Calculating the accruals of trade promotion spending is a difficult topic for many
manufacturers. The sales and financial departments may have different ideas of
what they are and how to measure them.

By defining terms and following best practices, companies can avoid conflicts and increase profits, said Chris Beehler, finance director for Marcal, a leading maker of paper towels, bath tissue, facial tissue and napkins.  “I find trade accruals to be one of the most contentious terms in the finance or sales groups,” he said. Talking clearly about it, “helps to turn on a lot of light bulbs for a lot of people. But depending on the people in the room you are talking to, you have to know who is part of the accrual that you are talking about.”

A good first step is to define accrual accounting. From a Wikipedia entry, accrual is an accounting method that measures the performance and position of a company by recognizing economic events regardless of when cash transactions occur. Economic events are recognized by matching revenues to expenses at the time in which the transaction occurs rather than when payment is received. This allows the current cash inflows/outflows to be combined with future expected cash inflows/outflows to give a more accurate picture of a company's current financial condition

For example, the following is how Tradeinsight calculates trade accruals:
  • Promotional details are recorded in the system
  • The accrual is calculated based on timing, volume and rates
  • Certain details create a need for special usage rules to get an accurate accrual.

It is critical that the trade promotion tool be aligned with the enterprise resource planning (ERP) system, taking into account:
  • Accounting cycle 
  • Ledger accounts used to record trade and non-trade expenses
  • Profit centers
  • Life to date accruals vs. fiscal year
  • Payment treatments (checks/deductions) and knowing when they are recorded in the trade promotion tool vs. the ledger
  • Fully understand what transactions run through the ledger accounts.

The ERP should drive the setup of the trade promotion system, or at minimum how data for trade accrual is formatted when it is pulled from the TPM. This should encompass fund codes for trade, customer hierarchy, and product hierarchy.

Regular maintenance, at least monthly, is essential to assure accurate trade accruals. Promotion details and cleared deductions must be up to date, and promotions, or the details within the promotions, need to be closed properly.

To create and book trade accruals, all the pieces related to accounting for the promotional activity must be captured. Depending on the setup of the ledger, this includes: current month activity; changes to prior period year-to-date activity; changes to prior year; and payment activity. Establish a way to “snapshot” points in time, measure changes and roll them forward.

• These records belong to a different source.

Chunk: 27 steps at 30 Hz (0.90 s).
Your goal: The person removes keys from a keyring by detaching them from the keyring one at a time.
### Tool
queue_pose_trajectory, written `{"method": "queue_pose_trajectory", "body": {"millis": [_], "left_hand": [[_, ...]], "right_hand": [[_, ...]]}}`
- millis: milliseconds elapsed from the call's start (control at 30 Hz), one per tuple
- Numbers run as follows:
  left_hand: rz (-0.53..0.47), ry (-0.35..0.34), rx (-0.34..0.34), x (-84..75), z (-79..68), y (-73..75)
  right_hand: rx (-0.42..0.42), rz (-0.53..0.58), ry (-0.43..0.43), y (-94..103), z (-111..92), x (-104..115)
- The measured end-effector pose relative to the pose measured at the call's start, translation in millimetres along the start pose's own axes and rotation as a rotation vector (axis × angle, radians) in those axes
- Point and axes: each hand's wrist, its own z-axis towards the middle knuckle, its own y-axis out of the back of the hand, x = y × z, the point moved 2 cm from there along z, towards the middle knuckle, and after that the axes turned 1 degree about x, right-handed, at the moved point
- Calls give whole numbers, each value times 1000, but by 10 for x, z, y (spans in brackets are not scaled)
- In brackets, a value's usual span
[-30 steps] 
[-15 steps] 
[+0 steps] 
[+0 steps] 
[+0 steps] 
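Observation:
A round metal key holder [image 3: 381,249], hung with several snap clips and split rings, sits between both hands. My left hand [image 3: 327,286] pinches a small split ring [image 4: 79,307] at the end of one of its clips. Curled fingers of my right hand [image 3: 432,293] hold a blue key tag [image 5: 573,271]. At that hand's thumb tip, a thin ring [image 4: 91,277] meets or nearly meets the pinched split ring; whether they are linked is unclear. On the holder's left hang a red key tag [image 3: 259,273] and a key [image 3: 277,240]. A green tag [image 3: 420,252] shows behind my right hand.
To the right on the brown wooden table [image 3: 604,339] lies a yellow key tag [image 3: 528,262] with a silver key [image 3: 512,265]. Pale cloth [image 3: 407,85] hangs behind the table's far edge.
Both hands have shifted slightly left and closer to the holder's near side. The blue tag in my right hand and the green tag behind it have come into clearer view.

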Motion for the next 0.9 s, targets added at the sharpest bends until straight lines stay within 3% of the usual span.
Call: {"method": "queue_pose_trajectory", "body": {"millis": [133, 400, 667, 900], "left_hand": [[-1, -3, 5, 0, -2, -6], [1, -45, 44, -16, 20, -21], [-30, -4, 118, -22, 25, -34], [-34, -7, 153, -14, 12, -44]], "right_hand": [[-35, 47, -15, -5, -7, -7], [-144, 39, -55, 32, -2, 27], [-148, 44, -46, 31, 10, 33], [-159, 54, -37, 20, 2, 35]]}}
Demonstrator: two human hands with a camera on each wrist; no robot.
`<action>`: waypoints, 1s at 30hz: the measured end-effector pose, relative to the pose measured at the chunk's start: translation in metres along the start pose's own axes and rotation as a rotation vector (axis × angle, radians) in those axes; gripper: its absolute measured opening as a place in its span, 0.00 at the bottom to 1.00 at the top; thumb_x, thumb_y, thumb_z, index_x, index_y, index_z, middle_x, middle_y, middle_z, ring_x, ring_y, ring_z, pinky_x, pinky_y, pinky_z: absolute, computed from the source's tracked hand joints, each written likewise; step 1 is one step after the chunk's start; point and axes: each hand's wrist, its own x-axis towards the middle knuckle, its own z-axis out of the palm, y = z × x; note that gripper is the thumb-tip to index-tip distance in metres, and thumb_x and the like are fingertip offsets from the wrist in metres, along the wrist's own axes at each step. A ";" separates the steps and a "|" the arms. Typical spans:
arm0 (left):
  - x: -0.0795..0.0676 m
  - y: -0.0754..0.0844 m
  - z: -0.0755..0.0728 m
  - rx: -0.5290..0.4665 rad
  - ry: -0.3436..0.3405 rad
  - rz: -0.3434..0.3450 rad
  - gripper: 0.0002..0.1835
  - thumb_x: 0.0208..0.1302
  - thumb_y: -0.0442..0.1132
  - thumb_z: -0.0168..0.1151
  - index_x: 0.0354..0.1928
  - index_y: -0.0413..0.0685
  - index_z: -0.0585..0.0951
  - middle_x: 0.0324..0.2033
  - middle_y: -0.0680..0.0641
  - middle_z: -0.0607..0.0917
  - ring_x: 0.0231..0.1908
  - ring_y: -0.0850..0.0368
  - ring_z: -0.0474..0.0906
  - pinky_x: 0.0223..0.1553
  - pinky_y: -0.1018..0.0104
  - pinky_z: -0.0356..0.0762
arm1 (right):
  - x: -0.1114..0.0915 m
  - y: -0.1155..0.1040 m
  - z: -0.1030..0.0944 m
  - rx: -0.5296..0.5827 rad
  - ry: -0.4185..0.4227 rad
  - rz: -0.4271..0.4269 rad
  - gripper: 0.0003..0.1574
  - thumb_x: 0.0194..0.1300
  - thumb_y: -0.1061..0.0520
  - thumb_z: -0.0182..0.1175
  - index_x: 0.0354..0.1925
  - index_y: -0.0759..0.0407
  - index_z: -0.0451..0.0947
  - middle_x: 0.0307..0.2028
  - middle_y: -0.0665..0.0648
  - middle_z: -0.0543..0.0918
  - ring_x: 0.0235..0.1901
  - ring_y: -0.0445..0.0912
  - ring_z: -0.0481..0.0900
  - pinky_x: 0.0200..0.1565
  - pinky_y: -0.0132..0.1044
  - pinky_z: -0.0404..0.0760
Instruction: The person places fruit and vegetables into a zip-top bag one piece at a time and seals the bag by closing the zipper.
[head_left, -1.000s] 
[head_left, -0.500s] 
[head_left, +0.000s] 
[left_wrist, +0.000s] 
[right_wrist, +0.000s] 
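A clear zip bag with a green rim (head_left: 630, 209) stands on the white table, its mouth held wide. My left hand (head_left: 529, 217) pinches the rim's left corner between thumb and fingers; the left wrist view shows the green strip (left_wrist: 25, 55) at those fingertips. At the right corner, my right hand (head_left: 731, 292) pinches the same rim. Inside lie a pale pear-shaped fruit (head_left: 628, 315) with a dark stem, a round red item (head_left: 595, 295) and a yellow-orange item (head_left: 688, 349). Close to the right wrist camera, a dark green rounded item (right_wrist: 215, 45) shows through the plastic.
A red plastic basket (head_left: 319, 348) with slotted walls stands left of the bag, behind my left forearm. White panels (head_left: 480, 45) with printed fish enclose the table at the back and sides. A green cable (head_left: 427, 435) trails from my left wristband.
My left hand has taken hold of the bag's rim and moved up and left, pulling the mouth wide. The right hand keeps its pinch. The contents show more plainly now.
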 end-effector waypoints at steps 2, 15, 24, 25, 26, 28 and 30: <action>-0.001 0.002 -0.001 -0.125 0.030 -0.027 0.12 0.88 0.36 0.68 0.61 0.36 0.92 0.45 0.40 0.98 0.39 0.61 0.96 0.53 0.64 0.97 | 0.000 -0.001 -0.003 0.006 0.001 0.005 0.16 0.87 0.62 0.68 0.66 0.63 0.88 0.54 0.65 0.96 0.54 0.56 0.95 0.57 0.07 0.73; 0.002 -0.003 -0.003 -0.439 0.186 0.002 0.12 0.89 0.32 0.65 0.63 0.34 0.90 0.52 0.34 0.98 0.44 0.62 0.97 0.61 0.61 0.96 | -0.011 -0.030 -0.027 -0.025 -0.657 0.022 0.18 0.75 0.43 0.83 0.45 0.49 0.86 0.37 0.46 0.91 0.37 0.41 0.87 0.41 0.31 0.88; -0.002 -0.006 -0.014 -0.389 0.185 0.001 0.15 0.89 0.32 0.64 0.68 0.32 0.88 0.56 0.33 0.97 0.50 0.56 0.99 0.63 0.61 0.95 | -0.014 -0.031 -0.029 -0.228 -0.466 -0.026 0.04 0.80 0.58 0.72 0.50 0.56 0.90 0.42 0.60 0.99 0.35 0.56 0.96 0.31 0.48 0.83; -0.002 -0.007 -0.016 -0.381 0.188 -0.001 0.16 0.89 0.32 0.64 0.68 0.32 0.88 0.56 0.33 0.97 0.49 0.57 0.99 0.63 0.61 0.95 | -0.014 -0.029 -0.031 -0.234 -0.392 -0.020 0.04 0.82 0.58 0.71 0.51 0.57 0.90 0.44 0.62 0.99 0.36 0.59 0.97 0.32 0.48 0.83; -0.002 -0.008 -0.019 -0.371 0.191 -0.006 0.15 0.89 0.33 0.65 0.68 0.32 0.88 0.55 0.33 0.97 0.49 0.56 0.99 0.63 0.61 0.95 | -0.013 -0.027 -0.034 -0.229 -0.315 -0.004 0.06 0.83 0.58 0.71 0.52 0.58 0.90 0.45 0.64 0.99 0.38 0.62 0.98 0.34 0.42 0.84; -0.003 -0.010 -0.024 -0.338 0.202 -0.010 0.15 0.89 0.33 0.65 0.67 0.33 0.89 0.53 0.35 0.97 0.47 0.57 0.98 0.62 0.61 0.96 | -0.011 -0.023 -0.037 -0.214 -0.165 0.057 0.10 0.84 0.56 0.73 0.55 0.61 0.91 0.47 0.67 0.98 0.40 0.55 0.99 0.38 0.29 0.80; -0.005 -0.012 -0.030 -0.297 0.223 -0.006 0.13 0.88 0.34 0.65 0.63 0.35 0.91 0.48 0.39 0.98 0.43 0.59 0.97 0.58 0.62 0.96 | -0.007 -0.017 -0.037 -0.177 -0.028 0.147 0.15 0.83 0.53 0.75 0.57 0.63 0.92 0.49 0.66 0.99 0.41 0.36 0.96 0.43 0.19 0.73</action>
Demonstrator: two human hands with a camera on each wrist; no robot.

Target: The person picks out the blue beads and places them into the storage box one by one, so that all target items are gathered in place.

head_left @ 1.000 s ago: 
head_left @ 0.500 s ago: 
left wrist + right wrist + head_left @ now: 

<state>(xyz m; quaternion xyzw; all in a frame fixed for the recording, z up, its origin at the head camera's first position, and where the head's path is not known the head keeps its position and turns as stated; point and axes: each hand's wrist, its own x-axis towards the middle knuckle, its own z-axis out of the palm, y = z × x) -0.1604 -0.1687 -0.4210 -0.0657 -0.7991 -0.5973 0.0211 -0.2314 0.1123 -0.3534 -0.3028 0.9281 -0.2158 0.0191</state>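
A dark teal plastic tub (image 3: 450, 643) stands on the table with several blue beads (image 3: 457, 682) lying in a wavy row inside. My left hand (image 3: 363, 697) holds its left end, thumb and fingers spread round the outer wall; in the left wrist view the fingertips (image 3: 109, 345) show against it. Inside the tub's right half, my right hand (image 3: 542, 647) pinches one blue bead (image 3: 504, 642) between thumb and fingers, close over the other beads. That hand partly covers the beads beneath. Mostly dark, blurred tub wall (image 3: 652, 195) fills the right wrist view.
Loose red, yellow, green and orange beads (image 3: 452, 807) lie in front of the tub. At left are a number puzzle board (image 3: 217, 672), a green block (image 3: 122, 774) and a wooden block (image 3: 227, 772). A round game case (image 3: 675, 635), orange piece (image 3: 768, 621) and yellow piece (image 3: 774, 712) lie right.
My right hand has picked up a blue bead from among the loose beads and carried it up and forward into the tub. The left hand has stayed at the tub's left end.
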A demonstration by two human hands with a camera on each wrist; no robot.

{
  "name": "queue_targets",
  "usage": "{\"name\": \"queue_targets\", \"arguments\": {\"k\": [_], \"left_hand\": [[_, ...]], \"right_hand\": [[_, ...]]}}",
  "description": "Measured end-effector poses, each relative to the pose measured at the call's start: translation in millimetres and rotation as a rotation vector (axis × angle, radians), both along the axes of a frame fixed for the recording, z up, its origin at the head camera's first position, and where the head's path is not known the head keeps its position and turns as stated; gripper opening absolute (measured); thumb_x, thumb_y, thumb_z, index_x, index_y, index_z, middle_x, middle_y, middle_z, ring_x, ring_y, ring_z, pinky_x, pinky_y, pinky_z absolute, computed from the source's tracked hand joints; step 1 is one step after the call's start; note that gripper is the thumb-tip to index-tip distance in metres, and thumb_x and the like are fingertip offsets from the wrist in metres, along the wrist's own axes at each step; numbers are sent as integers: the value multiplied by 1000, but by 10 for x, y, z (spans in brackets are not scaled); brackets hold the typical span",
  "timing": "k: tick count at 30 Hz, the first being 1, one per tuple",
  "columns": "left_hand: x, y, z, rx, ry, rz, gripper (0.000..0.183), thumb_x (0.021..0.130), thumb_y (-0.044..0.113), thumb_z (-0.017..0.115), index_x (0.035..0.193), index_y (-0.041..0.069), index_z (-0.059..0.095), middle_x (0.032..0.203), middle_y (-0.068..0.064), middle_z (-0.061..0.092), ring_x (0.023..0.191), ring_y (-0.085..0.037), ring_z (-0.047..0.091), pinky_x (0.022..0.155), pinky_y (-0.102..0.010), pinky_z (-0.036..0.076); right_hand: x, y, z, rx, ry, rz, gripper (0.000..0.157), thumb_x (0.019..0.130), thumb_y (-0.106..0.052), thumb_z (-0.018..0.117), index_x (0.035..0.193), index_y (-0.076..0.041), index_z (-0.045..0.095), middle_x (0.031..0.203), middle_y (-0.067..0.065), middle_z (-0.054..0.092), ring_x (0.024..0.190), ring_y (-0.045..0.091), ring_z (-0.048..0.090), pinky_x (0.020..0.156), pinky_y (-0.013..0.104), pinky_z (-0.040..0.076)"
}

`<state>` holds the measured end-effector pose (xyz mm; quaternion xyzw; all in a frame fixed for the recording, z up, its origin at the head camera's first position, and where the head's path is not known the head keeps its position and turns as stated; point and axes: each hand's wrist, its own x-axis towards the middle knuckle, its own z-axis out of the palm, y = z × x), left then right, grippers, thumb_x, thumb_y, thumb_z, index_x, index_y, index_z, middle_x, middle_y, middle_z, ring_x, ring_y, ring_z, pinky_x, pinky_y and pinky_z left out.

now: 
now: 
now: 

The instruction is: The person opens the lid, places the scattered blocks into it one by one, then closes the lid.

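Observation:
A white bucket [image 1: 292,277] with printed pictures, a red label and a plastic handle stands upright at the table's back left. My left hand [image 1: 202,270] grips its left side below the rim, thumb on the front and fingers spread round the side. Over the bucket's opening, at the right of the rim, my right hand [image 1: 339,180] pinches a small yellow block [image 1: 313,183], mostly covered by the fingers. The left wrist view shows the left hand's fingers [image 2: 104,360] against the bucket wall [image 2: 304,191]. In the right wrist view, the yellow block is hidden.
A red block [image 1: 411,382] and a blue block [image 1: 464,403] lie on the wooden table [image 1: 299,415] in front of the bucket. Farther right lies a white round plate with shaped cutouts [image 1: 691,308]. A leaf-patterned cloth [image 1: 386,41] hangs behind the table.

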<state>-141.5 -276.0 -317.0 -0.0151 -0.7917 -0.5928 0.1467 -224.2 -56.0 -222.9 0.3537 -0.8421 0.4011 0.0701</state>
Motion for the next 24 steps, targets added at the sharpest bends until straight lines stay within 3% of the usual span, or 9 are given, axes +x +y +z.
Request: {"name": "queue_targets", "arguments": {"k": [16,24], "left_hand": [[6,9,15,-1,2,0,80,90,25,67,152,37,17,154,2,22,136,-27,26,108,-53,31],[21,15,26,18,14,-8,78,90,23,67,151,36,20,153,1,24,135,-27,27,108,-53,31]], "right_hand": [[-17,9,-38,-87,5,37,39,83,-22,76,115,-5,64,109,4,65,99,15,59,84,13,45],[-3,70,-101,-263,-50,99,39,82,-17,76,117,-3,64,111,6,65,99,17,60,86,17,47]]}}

Set up a month-end process that everyone must follow:
  • Establish a format for summarizing the data
  • Agee on what data is to be pulled
  • Agree on any adjustments or reversals, and document them
  • Timing is a critical in terms of when the data should be pulled, and if the timing matches the ledger
  • Know and agree on monthly reconciling items
  • Establish who will be pulling data and who is responsible for reconciliation to the ledger.

“It is important to establish a month-end process that everybody has to follow,” Beehler said. “You have to identify the key people, and make sure that the people who know and understand it pull the data every month at the same time. You need to have a format for summarizing the data, agree on what data is going to be pulled, and agree on any adjustments or reversals.”

Audit documentation also needs to be established. Auditors care about substantiating the trade accrual at the detail level, so detail for both the P&L and balance sheet sides of the equation should support: total trade expense booked to the P&L; and remaining open accrual (amount due) against the balance sheet payable account at year end. From this detail, be able to identify and calculate any changes after year end to justify the number booked to financials.

Documentation retained at year end should include:
  • Amount due detail
  • Life-to-date promotion detail
  • Spending summary
  • Payments in process (requested) detail
  • Open check requests not issued
  • Open deduction detail
  • All spreadsheets used for calculations
  • Record of any reserves or adjustments contained within the ledger.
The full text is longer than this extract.